In order to avoid driving all the way from Ushuaia to Estancia Harberton and back twice a day, Eni and I stayed overnight at el Museo Acatushún in Estancia Harberton, a local museum of marine biology founded by an American biologist, Natalie Goodall. The museum has collected bone samples and specimens of dolphins, beaked whales, other whales, and all sorts of other marine mammals for decades. Essentially, we spent each night in a bone house, sleeping right next to a room filled with hundreds of zífido skeletons. This brought an extra ~spice~ to our adventure, especially when we came back to Estancia for more field research the next week, staying overnight in the bone museum over Halloween. Eni and I weren’t alone in the museum, as 2 other friends from our program did their entire ISP’s in Estancia and 2 additional interns stayed there with us, but we definitely were a little spooked. After we joined the 30 residents of Estancia to celebrate someone’s birthday at an asado, Eni and I walked back to the museum ALONE on Halloween night and got a little too freaked out by the skeletons.
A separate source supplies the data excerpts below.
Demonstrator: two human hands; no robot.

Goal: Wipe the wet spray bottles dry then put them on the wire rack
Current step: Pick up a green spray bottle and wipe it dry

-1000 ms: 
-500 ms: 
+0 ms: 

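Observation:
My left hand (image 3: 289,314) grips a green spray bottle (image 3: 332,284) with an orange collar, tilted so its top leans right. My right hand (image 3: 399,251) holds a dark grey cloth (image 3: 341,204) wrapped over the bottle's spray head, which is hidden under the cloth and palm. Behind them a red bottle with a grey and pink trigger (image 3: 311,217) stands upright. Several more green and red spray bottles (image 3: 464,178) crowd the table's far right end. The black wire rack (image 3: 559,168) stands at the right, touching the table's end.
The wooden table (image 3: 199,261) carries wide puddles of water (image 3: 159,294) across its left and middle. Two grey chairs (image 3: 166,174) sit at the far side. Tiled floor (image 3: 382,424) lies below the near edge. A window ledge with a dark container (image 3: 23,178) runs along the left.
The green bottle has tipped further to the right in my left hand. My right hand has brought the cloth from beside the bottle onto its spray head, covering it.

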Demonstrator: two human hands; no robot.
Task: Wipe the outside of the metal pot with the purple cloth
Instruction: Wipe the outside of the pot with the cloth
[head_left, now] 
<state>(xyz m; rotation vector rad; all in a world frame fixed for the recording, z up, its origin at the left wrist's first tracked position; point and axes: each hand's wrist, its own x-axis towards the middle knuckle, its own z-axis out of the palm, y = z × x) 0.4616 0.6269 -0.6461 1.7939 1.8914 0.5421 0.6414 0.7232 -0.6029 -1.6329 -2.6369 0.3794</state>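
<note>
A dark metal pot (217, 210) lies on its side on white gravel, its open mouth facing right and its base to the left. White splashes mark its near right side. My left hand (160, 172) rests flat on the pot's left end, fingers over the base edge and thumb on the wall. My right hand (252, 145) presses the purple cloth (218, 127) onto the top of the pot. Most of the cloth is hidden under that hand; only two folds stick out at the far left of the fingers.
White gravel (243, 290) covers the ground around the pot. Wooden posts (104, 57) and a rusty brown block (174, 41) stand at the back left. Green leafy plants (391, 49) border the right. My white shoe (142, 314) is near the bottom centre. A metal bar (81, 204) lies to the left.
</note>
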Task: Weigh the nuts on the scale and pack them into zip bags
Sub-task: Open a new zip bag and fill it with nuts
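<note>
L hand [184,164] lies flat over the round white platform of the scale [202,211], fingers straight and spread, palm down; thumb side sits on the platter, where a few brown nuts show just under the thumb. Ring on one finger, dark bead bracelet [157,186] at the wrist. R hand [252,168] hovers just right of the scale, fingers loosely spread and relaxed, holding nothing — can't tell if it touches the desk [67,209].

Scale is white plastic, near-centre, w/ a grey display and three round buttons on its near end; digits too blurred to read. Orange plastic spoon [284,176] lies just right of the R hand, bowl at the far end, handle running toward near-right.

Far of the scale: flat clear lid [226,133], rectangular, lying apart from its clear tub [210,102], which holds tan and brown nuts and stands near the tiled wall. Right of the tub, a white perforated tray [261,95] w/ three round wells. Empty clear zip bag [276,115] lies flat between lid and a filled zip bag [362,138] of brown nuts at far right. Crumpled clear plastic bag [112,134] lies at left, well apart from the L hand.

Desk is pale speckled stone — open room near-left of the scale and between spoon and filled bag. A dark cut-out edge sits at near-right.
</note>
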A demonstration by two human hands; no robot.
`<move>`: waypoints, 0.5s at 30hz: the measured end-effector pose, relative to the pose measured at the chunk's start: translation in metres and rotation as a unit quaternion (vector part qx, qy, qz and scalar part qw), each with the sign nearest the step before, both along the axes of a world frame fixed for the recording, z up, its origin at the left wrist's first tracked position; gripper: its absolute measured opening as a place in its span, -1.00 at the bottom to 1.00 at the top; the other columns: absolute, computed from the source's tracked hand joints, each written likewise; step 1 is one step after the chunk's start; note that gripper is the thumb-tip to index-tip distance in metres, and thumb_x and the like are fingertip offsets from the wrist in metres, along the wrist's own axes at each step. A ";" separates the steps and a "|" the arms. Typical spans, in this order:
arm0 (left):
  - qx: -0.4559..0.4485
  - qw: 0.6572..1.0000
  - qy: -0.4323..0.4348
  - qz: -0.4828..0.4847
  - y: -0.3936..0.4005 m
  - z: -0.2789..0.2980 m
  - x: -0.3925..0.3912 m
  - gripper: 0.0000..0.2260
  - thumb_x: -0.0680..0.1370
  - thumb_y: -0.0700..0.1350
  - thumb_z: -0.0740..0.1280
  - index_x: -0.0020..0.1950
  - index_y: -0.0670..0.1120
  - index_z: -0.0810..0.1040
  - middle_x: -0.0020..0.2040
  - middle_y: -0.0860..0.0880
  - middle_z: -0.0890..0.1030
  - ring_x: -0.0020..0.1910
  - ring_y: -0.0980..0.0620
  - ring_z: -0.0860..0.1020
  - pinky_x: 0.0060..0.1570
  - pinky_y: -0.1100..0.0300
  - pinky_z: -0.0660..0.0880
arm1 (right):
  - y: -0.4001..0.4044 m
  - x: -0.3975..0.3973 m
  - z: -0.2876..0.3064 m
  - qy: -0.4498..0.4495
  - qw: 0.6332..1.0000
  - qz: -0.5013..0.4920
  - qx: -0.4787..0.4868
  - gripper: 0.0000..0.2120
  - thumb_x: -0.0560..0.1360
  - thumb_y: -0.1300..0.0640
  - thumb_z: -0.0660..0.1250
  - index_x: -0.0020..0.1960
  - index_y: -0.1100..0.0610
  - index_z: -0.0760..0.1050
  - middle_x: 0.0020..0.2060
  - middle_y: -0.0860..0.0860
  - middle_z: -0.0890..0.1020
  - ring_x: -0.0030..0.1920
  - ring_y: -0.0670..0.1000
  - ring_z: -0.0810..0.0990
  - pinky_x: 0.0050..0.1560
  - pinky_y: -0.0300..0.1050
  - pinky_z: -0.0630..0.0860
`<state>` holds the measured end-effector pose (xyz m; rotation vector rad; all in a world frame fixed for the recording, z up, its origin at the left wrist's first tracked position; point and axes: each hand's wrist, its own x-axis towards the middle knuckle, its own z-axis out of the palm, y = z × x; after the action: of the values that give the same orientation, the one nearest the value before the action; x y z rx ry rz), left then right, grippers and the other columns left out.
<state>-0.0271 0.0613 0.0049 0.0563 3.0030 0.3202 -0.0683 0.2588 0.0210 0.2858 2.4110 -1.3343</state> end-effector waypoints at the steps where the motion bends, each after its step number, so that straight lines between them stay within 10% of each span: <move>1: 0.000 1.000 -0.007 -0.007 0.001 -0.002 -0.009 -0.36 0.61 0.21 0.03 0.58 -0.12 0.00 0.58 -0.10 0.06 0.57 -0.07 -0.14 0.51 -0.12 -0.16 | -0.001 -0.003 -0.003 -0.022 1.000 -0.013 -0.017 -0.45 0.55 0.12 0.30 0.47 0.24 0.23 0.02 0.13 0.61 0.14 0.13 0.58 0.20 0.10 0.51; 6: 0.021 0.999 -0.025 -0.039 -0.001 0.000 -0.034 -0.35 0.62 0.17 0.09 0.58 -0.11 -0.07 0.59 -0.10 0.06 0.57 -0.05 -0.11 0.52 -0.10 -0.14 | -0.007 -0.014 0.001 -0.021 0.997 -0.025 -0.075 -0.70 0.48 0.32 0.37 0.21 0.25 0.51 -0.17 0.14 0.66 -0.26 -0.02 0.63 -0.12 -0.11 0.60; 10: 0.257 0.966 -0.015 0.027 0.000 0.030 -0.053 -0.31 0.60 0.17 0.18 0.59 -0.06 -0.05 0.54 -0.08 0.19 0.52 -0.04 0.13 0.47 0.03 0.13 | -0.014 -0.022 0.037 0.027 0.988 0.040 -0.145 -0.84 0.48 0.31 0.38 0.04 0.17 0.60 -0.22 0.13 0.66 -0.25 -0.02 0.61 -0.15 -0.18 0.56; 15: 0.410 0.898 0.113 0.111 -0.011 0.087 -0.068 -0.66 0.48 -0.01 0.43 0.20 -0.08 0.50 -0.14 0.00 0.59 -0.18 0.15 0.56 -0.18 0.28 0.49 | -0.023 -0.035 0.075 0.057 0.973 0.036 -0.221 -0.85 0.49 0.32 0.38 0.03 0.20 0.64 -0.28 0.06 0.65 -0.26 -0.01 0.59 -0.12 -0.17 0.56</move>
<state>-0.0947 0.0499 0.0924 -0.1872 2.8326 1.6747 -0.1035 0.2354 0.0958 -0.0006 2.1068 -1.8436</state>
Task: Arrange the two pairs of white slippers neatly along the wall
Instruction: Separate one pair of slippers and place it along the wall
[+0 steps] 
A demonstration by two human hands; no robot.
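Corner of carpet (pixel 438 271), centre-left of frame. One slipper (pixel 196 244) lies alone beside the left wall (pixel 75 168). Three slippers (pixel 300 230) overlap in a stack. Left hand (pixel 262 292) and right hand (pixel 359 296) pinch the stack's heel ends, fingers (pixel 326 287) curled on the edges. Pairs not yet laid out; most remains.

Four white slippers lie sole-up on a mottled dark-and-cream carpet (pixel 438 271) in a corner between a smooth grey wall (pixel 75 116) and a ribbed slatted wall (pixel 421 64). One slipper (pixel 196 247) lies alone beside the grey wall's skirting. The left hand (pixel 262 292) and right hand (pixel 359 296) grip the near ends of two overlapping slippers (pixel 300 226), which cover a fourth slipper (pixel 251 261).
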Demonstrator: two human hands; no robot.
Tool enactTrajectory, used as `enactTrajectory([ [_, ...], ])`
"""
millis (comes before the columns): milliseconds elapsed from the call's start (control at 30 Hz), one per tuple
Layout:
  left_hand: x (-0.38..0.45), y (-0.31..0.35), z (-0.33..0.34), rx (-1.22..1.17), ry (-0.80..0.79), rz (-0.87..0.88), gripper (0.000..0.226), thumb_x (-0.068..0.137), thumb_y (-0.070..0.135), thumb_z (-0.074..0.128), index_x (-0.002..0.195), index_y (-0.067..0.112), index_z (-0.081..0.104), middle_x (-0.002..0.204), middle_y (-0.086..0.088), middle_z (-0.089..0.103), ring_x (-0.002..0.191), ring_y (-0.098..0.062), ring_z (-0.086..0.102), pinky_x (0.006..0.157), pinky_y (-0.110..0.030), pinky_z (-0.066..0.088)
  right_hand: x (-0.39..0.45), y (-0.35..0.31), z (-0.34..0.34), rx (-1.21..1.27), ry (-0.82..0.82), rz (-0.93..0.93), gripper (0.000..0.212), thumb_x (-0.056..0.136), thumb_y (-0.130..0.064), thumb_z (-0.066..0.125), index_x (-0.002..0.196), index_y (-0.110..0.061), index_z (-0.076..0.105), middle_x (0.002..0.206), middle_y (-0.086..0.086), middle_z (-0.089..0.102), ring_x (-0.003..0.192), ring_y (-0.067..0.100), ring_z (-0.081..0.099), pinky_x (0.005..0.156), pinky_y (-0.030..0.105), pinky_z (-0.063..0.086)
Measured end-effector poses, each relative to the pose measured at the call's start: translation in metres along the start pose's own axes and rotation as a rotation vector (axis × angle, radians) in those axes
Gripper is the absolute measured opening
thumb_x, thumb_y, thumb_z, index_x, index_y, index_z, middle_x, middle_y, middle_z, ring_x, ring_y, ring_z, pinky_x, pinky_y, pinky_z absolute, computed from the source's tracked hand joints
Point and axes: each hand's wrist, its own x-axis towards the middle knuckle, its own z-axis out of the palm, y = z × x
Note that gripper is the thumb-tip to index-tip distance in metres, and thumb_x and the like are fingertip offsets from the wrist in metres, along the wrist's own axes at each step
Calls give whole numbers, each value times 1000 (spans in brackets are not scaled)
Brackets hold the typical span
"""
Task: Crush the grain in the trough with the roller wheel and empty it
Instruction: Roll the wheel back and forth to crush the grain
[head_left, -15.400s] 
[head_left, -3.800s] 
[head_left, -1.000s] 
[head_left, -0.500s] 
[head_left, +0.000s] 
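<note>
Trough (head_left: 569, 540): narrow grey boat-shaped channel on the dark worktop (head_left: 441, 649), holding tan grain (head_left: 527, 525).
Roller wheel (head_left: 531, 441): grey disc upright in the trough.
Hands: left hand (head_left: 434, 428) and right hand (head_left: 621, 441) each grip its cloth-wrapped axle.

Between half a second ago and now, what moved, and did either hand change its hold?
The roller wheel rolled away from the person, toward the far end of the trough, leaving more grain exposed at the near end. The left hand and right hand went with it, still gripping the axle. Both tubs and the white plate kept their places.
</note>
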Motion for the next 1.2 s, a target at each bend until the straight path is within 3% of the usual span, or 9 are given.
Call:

But again, anything is worth it to hang out with penguins!
After 5 days of field research, I spent the rest of the ISP period collecting data from trap camera photos of the pingüinos de Magallanes de Isla Martillo en CADIC. This was a really fun way to look at penguins all day without getting covered in fleas! Not quite as exciting though. I spent about 8 hours every day pouring through penguin photos from 3 consecutive reproductive periods, marking the start and end dates of 3 phenological events. Phenology is the study of events in an organism’s life cycle, and I focused on the initiation of the penguin reproductive season (when the penguins arrived on Isla Martillo), when penguin chicks moulted, and when adult penguins moulted. I spent many long hours counting penguins in endless photos and zooming in to see if I could tell when their feathers started to change color. Then I used local climate data from CADIC to relate changes in climate variables, like temperature and amount of precipitation, to changes in the dates of the phenological events.
I spent the last week of ISP making comparisons between phenological events and climate variables, trying to draw connections and conclusions, then writing a 26-page single space final scientific research paper in SPANISH! This was definitely my greatest academic feat of my time abroad, and probably the single largest academic challenge I have ever completed in my life. I’m super proud of all my efforts, as this was my first ever independent research project, and I had no idea how much work research can be! At the end of our program in December, everyone completed a final 20 minute presentation in Spanish about all our research projects. It was truly gratifying to see how far everyone came with their language abilities and research projects. We then turned in an official, ring-bound printed copy of our research project write-ups–super fancy. One of the best parts was that after we submitted our final projects, my advisor reached out to me and asked me to help write a scientific paper about our research for publication in an ecological journal! I am so grateful for these incredible opportunities that SIT study abroad has given me. Such crazy experiences that I will remember forever!